15 December 2007

i still haven't found what i'm looking for...

good morning everybody. i am having a big holiday party tonight and as such do not have much time, sadly, today to share with you. but, in the holiday spirit, i wanted to attempt to put to bed, once and for all, this whole religion thread that i've been on.

i'd like to think that i am big enough to admit when i'm wrong. not that i'm wrong here, folks, but i feel like i've been a little too vituperative and i'd like to soften, just a bit, my position*. and here it is: i have really good, lifelong friends that are religious. my parents are deeply religious. i have people in my day- to- day life that are religious. most of my best friends' parents are deeply religious.

i respect them, i respect their decisions. i disagree with them on a host of things, but i respect them as people and celebrate their freedom and celebrate their individuality. but both christianity and islam** leave a really bad taste in my mouth, one that i cannot help and one that i do not apologize for.

i blame religion for way more of the world's problems than solutions. i do not like how it makes people act, what it makes people do, what people get away with using it as a guise or justification, and how other people use it to further their agendas and increase their own power. fundamentally when i look at it, i see way more bad than good***.

i try really hard to be a good person. i don't need religion to do this. if it helps someone else to be a better person, that's great, i guess. i can't argue with that. unfortunately i just do not feel like that is the predominant case. in fact, i feel like the converse is usually true.

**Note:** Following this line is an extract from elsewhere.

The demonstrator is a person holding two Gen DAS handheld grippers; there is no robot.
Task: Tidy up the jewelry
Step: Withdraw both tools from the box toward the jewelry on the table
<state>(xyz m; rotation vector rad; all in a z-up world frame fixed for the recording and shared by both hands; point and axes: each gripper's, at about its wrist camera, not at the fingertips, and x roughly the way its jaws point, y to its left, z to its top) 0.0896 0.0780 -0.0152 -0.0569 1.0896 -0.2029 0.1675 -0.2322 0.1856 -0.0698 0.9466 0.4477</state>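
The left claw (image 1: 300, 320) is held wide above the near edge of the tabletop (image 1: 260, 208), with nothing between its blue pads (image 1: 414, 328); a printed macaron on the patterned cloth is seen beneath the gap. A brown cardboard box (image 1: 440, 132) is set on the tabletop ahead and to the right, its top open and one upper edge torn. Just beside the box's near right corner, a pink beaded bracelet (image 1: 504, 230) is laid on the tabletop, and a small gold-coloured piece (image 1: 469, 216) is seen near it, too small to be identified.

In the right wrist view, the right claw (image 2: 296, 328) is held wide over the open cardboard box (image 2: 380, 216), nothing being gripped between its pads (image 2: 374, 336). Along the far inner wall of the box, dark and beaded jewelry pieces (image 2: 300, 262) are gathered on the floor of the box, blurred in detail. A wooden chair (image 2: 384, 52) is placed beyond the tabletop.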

i will take my comments off the air. see you again soon.

~lee.

*interesting to me that in a sense this whole dialogue has helped me work some things out in my own mind. and i'd like to thank myself for that.

**judaism, interestingly enough, i've never really been bothered by. i grew up in a heavily jewish section of atlanta and spent a lot of time around it. i actually think that a lot of it is pretty beautiful-- that, of course, is not to say that i don't find fault with it. but in general, it doesn't raise my ire the way that both christianity and islam do.

***additionally i do not like green eggs and ham, goddamnit.